Tested by the decided cases, the evidence here does not establish gross negligence on.the part of the defendant. The fact, unexplained, that the truck went off the road at the left and struck a tree, did not show gross negligence on the part of the defendant. Burke v. Cook, 246 Mass.

*562518. Shriear v. Feigelson, 248 Mass. 432. There was no evidence that he was not paying attention to his driving. It does not appear that the operator was asleep or had closed his eyes, as in Blood v. Adams, 269 Mass. 480 (compare Shriear v. Feigelson, supra), or had been drinking intoxicating liquor, as in Learned v. Hawthorne, 269 Mass. 554, and in McCarron v. Bolduc, 270 Mass. 39 (compare Bertera v. Cuneo, 273 Mass. 181), or that his attention was diverted to other matters, as in Rog v.

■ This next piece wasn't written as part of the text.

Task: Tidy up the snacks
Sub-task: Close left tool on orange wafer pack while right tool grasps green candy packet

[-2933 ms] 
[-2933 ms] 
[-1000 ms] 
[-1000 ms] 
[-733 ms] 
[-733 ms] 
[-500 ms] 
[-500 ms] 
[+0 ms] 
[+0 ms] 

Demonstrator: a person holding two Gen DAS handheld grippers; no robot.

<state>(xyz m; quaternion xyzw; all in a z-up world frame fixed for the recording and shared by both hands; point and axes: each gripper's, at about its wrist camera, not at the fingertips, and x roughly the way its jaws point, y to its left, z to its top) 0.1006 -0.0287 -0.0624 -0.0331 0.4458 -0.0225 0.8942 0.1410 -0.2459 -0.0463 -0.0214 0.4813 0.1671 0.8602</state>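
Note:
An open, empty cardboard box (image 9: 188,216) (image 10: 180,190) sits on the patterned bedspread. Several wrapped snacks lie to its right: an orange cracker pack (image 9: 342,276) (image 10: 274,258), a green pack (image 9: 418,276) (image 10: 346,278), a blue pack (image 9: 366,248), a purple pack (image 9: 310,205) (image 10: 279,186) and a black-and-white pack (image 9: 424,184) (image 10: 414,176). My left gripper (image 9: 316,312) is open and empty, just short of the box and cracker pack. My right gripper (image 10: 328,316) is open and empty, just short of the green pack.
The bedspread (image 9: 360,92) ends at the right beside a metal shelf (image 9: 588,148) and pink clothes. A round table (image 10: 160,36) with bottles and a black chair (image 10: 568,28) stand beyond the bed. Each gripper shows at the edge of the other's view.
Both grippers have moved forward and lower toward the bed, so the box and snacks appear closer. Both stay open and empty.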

Eltis, supra, and in Kirby v. Keating, 271 Mass. 390. Neither the plaintiff’s account of the accident nor that of the defendant showed that the defendant was driving improperly with relation to other traffic, as in Manning v. Simpson, 261 Mass. 494, where the operator drove across the path of an approaching motor vehicle. • Nor do we perceive any combination of the testimony which would warrant a finding of gross negligence in this respect. In view of the meager evidence of unfavorable road conditions, the direct evidence of the speed of the truck and inferences of such speed from its lolling ” from side to side of the road and from the force of its impact against the tree, though warranting a finding of ordinary negligence, did not warrant a finding of gross negligence. Marcienowski v. Sanders, 252 Mass. 65. See also Burke v. Cook, supra. Healy v. O’Riley, 257 Mass. 413, and Terlizzi v. Marsh, 258 Mass. 156, are distinguishable. Nor was such a finding warranted by the testimony to the plaintiff’s requests that the defendant let him off the truck, nor by the testimony that the defendant told the plaintiff that he would be “ all right.” See Bertelli v. Tronconi, 264 Mass. 235; Bank v. Satran, 266 Mass. 253. As there was no evidence that the road was more than “ very slightly down grade ” the testimony that the defendant disconnected the gears, thus permitting the truck to coast, did not show gross negligence.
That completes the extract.